(Available data)

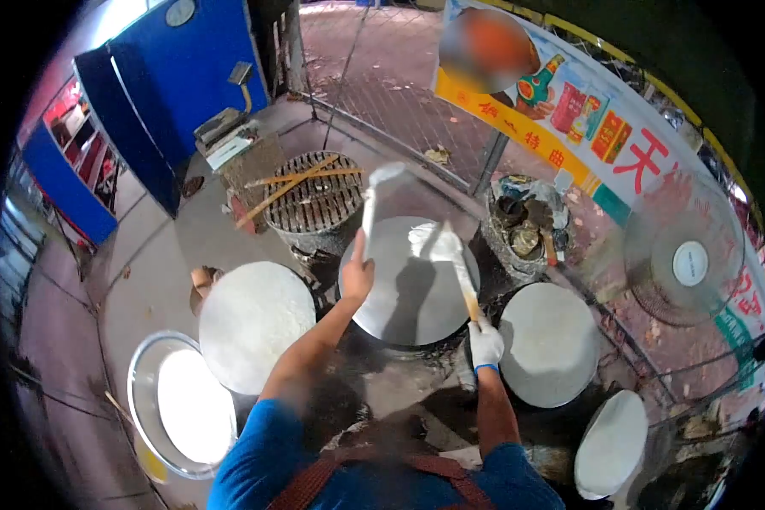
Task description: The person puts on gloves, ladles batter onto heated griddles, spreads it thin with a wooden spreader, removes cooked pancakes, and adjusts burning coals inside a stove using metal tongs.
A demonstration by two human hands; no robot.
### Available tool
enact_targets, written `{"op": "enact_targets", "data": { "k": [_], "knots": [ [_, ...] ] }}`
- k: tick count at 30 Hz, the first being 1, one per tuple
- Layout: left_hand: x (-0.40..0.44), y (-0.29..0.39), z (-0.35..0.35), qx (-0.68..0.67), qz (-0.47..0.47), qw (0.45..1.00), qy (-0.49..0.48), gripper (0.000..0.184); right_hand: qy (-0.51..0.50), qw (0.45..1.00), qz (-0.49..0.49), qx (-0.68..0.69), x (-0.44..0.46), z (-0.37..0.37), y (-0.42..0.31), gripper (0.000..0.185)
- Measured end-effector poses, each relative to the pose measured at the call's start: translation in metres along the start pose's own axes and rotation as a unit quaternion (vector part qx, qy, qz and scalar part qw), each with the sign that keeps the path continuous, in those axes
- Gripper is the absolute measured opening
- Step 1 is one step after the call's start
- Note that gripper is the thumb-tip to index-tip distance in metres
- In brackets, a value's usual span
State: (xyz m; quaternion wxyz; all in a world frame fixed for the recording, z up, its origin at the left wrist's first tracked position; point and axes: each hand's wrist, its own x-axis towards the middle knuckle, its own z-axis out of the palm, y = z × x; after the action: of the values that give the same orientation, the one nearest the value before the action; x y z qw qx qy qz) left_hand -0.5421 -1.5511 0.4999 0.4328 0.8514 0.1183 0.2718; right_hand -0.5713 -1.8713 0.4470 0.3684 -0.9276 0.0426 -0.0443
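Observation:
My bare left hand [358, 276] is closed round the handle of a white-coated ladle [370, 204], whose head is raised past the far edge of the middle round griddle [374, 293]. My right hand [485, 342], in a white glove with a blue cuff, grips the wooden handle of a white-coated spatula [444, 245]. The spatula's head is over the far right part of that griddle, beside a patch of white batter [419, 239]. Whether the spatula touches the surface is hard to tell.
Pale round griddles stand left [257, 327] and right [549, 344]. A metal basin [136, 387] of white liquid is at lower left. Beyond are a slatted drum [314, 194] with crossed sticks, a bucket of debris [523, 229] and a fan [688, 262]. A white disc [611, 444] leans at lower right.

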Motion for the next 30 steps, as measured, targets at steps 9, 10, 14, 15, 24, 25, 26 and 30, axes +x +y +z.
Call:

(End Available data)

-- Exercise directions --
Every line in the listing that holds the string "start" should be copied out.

-- Expected answer --
- Measured end-effector poses, each relative to the pose measured at the call's start: translation in metres along the start pose's own axes and rotation as a unit quaternion (vector part qx, qy, qz and scalar part qw), each with the sign that keeps the path continuous, in those axes
- Step 1 is one step after the call's start

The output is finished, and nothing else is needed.